Jason: AuraUAS is an independent effort. It is primarily a linux app (think raspberry pi, beaglebone, gumstix, etc.) that handles the EKF, PID's, missions and tasks, logging, and communication. All the sensor and servo IO happens on a hard real time system. The 'reference' implementation uses an APM2.x with custom firmware as the sensor head. For python fans, AuraUAS has a *lot* of python under the hood and over time I am migrating more and more of the code to python. I've been developing the system since roughly 2007 so in many areas it is quite mature. My focus has been to develop a quality core application, and I've shied away from chasing support for every sensor and every board and every idea so I can try to keep the system as simple as possible. (I'm very happy other projects do try to be a big tent for everyone, every idea, every sensor, etc. because that is also needed and healthy in the community.)
(response cross posted from Curtis's blog)
Awesome work Curt!
Curious why you chose bank angle though. I would suggest vertical acceleration in the aircraft coordinate reference frame would yield a closer approximation and be less dependent on the results of IMU fusion/EKF/WHY. Maybe I’ve got this wrong though – just thinking out loud.
Very interesting! I have not heard of the AuraUAS Autopilot system, is it designed for APM2?

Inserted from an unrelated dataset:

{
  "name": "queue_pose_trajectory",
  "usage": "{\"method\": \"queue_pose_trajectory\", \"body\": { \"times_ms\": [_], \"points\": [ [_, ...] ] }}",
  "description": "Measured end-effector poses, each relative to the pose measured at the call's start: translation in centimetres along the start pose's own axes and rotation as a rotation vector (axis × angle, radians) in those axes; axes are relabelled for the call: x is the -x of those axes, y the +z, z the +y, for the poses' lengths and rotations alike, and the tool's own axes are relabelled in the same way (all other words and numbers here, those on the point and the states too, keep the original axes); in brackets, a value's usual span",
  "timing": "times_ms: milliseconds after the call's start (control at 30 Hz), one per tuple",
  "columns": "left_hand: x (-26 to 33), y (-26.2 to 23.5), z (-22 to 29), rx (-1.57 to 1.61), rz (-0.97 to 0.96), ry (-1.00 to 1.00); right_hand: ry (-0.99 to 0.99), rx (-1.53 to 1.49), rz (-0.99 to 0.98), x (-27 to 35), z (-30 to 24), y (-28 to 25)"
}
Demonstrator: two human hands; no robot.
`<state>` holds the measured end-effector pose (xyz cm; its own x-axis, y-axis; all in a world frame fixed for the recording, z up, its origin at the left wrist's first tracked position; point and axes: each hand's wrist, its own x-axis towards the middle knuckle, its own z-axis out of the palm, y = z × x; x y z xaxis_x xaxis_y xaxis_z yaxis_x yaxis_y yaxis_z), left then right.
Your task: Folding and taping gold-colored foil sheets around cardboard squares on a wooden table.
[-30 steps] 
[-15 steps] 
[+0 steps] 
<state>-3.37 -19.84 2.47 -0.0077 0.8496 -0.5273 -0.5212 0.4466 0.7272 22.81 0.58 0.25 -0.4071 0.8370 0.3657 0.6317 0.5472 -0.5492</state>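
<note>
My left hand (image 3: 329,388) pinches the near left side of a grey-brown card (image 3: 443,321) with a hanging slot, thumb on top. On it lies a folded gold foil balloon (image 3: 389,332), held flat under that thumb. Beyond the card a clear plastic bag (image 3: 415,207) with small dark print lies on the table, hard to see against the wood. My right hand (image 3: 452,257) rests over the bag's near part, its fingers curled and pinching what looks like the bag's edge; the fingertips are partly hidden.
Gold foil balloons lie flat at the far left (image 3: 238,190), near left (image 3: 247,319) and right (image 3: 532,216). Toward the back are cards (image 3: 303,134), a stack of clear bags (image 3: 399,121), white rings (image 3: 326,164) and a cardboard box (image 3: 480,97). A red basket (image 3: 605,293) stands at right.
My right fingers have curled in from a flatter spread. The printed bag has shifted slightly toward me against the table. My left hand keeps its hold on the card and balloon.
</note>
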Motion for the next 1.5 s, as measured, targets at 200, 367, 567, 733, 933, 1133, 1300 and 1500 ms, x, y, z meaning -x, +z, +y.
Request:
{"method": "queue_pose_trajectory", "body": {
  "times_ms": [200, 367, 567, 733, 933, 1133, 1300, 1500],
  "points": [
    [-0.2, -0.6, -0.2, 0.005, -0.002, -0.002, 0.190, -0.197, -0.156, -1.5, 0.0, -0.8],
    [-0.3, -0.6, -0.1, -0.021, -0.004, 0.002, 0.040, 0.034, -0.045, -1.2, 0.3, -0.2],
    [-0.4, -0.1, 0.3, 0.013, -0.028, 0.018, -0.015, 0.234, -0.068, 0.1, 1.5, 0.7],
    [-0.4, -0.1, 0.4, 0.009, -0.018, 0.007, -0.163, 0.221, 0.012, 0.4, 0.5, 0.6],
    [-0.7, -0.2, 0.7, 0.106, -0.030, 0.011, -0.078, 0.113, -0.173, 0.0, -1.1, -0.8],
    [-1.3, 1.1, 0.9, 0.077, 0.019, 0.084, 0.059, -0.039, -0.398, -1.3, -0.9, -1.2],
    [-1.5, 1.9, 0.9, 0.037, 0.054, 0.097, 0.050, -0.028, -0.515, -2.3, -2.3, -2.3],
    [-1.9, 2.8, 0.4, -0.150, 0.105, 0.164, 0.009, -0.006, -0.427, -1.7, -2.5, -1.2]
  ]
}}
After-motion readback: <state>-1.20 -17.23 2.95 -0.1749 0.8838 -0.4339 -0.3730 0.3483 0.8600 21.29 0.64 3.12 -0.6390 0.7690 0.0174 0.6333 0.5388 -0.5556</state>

What I would really love to see is a low cost Angle of Attack sensor for sUAS Planes. Get rid of the airspeed sensors all together and just use AoA and Ground Speed.

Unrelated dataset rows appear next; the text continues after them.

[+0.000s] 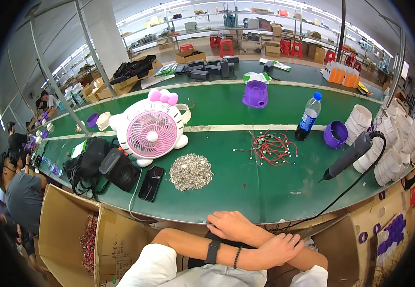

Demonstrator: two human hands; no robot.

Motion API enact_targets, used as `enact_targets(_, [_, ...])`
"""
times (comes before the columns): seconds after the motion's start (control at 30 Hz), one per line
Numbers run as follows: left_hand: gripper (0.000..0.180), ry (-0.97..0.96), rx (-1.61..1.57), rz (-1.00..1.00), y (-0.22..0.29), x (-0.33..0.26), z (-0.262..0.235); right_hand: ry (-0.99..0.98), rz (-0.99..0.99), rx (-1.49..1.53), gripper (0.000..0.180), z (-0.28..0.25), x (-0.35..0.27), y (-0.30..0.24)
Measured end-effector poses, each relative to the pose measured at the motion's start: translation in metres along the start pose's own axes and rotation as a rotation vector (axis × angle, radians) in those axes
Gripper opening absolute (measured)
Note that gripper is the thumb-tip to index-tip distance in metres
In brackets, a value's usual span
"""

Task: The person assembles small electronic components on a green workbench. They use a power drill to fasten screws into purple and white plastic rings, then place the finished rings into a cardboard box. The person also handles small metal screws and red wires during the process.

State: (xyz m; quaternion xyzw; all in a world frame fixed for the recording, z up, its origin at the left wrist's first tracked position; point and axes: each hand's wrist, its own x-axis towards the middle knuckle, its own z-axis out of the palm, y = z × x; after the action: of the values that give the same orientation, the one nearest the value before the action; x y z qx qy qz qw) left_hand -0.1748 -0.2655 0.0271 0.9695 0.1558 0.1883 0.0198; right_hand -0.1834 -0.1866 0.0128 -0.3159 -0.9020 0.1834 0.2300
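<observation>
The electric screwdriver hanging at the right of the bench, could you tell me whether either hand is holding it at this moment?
No, the electric screwdriver hangs untouched, while the left hand and right hand rest crossed at the table edge.

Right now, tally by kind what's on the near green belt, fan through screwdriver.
Fan: 1
Phone: 1
Screw pile: 1
Red wire bundle: 1
Bottle: 1
Purple cup: 1
Electric screwdriver: 1
Total: 7

Bright, even light from ceiling tube lamps (140, 16); soft glare on the green tabletop (245, 186). Shadows faint and short. Strong fisheye bend: the tabletop's edges curve, corners go black. Centre sharp, far shelves (265, 21) slightly soft.
</observation>
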Motion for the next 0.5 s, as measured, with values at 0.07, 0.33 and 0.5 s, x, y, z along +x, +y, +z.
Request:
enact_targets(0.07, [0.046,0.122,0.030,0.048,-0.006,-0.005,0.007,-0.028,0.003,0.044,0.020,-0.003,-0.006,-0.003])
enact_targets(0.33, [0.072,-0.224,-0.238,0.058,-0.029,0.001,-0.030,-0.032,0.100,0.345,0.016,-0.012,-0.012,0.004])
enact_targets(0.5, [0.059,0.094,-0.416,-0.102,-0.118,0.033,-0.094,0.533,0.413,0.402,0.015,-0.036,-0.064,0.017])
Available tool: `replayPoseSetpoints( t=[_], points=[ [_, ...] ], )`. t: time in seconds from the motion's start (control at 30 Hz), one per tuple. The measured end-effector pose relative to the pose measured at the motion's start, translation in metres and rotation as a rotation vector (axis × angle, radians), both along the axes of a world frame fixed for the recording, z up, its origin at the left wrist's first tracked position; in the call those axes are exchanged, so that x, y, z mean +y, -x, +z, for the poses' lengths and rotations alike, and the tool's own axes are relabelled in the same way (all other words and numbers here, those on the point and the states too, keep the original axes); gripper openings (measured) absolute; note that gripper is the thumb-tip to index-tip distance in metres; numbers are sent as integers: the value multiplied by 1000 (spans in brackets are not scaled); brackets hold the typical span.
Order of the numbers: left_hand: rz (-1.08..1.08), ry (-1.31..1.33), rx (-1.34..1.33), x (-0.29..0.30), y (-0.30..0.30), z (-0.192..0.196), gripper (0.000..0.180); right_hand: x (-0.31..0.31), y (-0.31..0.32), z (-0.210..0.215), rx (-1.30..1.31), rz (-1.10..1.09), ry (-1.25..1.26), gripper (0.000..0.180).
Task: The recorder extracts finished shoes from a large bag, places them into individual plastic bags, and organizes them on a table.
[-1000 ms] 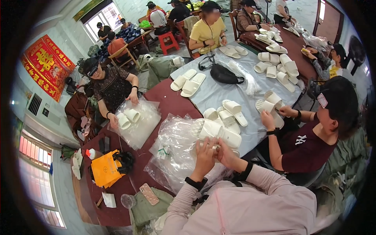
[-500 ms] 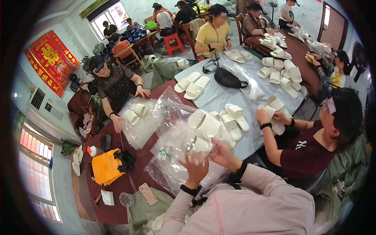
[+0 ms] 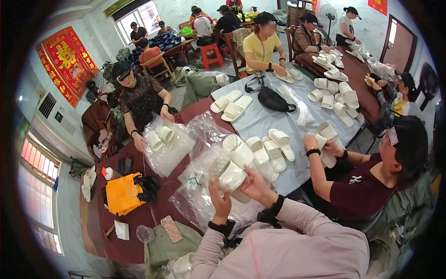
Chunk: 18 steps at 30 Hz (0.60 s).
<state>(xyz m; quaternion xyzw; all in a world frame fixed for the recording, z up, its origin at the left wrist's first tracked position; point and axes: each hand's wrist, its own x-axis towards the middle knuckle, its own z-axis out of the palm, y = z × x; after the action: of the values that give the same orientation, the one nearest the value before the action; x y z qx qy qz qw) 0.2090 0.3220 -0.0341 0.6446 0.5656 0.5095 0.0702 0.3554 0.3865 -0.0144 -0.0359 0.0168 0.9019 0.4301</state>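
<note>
We have a cream slipper [image 3: 233, 176] up off the desk [image 3: 158, 204], held in front of us over a heap of clear bags [image 3: 204, 204]. Our left hand [image 3: 219, 201] grips it from below, fingers [image 3: 214, 188] curled shut around its near edge. Our right hand [image 3: 255, 185] closes on its right side, thumb on top. A second slipper [image 3: 239, 151] stands curled just behind it, touching or nearly so; we cannot tell which.

More slippers lie in a cluster [image 3: 272, 149] just to the right on the grey cloth [image 3: 260, 118]. A person in a maroon shirt [image 3: 357, 186] handles another pair beside that cluster. Across the desk, a person's hands rest on a bag with two slippers inside [image 3: 160, 137]. At our left lie a phone [image 3: 171, 229] and an orange bag [image 3: 121, 193].

The risks, as we judge them:
- The bags under our hands look slick and crumpled. A slipper set down there could slide toward the desk edge.
- The curled slipper behind could tip over if our right hand brushes it.
- Loose film could catch on our fingers and drag the small packet [image 3: 195, 179] lying on the heap.
- The neighbour's cluster lies close, so pairs could get mixed.
</note>
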Motion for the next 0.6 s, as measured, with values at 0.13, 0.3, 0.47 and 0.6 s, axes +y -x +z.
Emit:
replayPoseSetpoints(
  t=[0.13,0.3,0.47,0.6],
  points=[
    [-68,-3,146,0,16,-4,51,-1,0,5,-160,-92,23,33],
    [84,28,-117,-2,7,-18,56,-5,0,11,-143,-63,24,32],
    [141,24,-487,12,5,-25,39,2,8,-15,34,-62,70,32],
    [62,588,-296,7,8,-35,21,1,19,7,-114,-125,152,29]
  ],
)
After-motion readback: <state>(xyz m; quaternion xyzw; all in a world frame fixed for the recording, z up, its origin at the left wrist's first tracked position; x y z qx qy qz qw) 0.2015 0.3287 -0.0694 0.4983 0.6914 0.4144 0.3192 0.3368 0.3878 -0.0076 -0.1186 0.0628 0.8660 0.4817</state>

I think this would be the ultimate solution for mapping systems when flying in windy conditions as it could try to match the desired groundspeed as much as possible and safely fly in near stall airspeeds to reduce ground speed during a tail wind and have nice clear images. Also, for efficiency, if you know what the optimal AoA is for flight efficiency for a given aircraft, you can optimize it much better than maintaining just the airspeed.